═══ Material provided ═══
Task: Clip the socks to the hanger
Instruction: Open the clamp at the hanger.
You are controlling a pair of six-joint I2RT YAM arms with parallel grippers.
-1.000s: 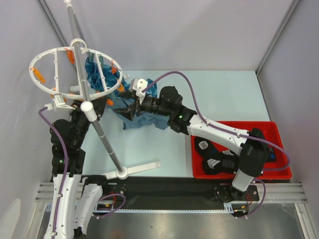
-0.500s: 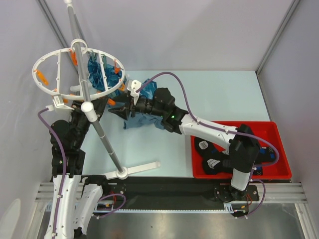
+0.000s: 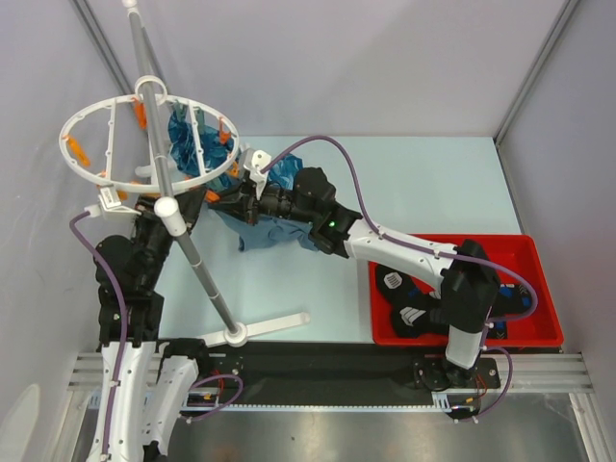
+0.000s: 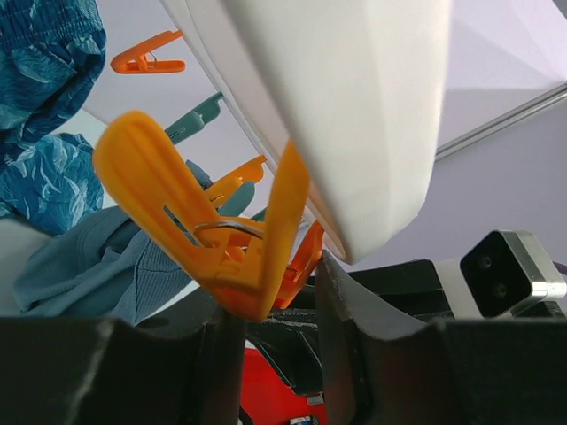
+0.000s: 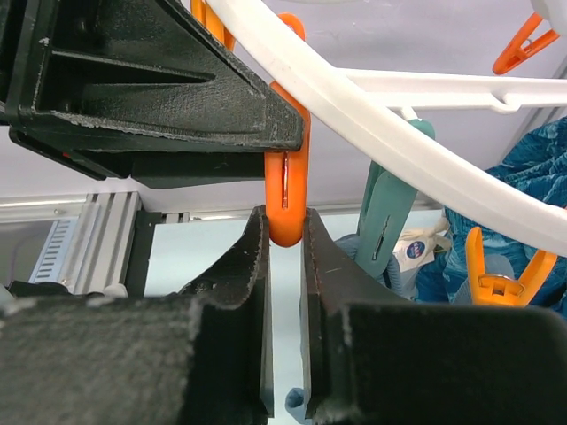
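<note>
The socks (image 3: 409, 298), black with white patches, lie in the red tray (image 3: 520, 241), away from both grippers. The white ring hanger (image 3: 91, 104) hangs at the upper left. My right gripper (image 3: 223, 195) reaches under its rim. In the right wrist view, that gripper (image 5: 285, 235) is shut on the lower tip of an orange clip (image 5: 286, 190). My left gripper (image 3: 166, 204) is under the ring too. In the left wrist view, an orange clip (image 4: 221, 230) has its lower end between the narrow jaws of the left gripper (image 4: 275, 310). That end rests against one finger, and a gap shows at the other.
Blue patterned cloths (image 3: 188, 144) hang from the hanger's clips. A grey-blue cloth (image 3: 274, 234) lies under the right forearm. The stand's slanted pole (image 3: 192, 255) and its foot (image 3: 260, 329) cross the left half of the table. A teal clip (image 5: 385, 212) hangs beside the gripped orange one.
The right arm has reached left, under the hanger's rim. Its jaws have closed from wide open onto the orange clip's tip. The ring swayed slightly. The left arm has barely moved.
</note>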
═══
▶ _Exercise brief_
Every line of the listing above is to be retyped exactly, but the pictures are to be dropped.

▶ _Problem solution_
Task: Clip the socks to the hanger
Instruction: Open the clamp at the hanger.
You are controlling a pair of six-joint I2RT YAM arms with parallel grippers.
-1.000s: 
-0.500s: 
+0.000s: 
+0.000s: 
+0.000s: 
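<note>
The socks (image 3: 409, 298), black with white patches, lie in the red tray (image 3: 520, 241), away from both grippers. The white ring hanger (image 3: 91, 104) hangs at the upper left. My right gripper (image 3: 223, 195) reaches under its rim. In the right wrist view, that gripper (image 5: 285, 235) is shut on the lower tip of an orange clip (image 5: 286, 190). My left gripper (image 3: 166, 204) is under the ring too. In the left wrist view, an orange clip (image 4: 221, 230) has its lower end between the narrow jaws of the left gripper (image 4: 275, 310). That end rests against one finger, and a gap shows at the other.
Blue patterned cloths (image 3: 188, 144) hang from the hanger's clips. A grey-blue cloth (image 3: 274, 234) lies under the right forearm. The stand's slanted pole (image 3: 192, 255) and its foot (image 3: 260, 329) cross the left half of the table. A teal clip (image 5: 385, 212) hangs beside the gripped orange one.
The right arm has reached left, under the hanger's rim. Its jaws have closed from wide open onto the orange clip's tip. The ring swayed slightly. The left arm has barely moved.
</note>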

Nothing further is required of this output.